Un equipo de científicos chinos e italianos desarrolló un método innovador para la división del hidrógeno a temperatura ambiente, lo que podría mejorar la eficiencia y la calidad en la producción de productos químicos clave. El estudio, publicado el viernes en la revista Science, aborda un desafío de larga data en la química de la disociación heterolítica del hidrógeno.
La hidrogenación, una reacción fundamental en la industria química, implica la disociación del hidrógeno, que puede ocurrir mediante vías homolíticas o heterolíticas. Se estima que el 25% de todos los procesos químicos incluyen al menos un paso de hidrogenación.
La disociación heterolítica es crucial para la producción de productos químicos finos, ya que genera especies reactivas y polares de hidrógeno que reducen selectivamente los grupos funcionales polares. Sin embargo, este proceso suele requerir altas temperaturas y presiones, lo que conlleva un mayor consumo de energía y genera problemas de seguridad.
Para superar estos desafíos, los investigadores desarrollaron una estrategia inducida por luz para lograr la disociación heterolítica del hidrógeno a temperatura ambiente. Utilizando dióxido de titanio soportado con nanopartículas de oro como fotocatalizador, descubrieron que la exposición a la luz ultravioleta provoca la migración de electrones del dióxido de titanio a las nanopartículas de oro.
Al mismo tiempo, se capturan huecos en los defectos interfaciales formados por la conexión oro-oxígeno-titanio, lo que facilita la disociación heterolítica del hidrógeno. La actividad escala casi linealmente con la intensidad de la luz, lo que confirma la naturaleza fotocatalítica del proceso.
Las ventajas de la estrategia se demostraron mediante la reducción del dióxido de carbono inerte con las especies de hidrógeno disociadas. Los científicos descubrieron que estas especies podían reducir casi por completo el dióxido de carbono a temperatura ambiente, produciendo etano como único producto.

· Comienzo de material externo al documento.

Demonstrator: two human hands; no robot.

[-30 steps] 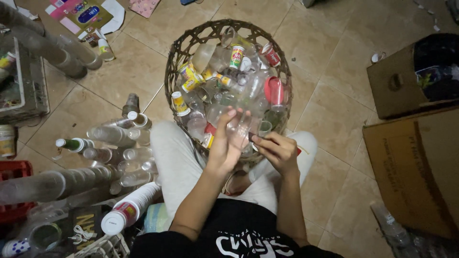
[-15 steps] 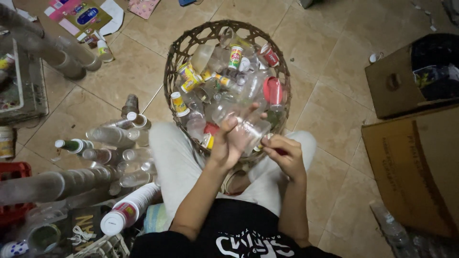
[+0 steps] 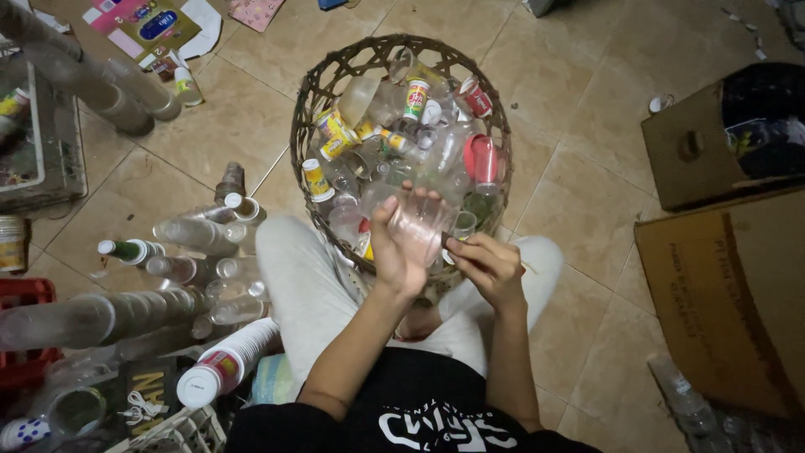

Al conectar este proceso con un dispositivo fotocatalítico de deshidrogenación de etano, pudieron convertir el dióxido de carbono en etileno con un rendimiento superior al 99%. Este proceso se mantuvo estable durante más de 1.500 horas bajo luz ultravioleta, lo que indica la estabilidad a largo plazo del catalizador.
Investigaciones posteriores demostraron que la disociación de hidrógeno inducida por la luz es universal y puede extenderse a fotocatalizadores sensibles a la luz visible.
Una demostración que utilizó energía solar para convertir dióxido de carbono logró una selectividad de etano de hasta el 90%.
«Este trabajo ofrece una vía prometedora para producir productos químicos de alto valor como etano y etileno a partir de hidrógeno y dióxido de carbono en condiciones suaves, lo que podría reducir el coste energético y las emisiones de carbono», afirmó Wang Feng, primer autor correspondiente del estudio e investigador del Instituto de Física Química de Dalian de la Academia China de Ciencias.
«En el futuro, esperamos que la estrategia pueda convertirse en una técnica escalable, impulsada por la luz solar o acoplada fototérmicamente, para modernizar las industrias químicas modernas basadas en el carbón», añadió Wang.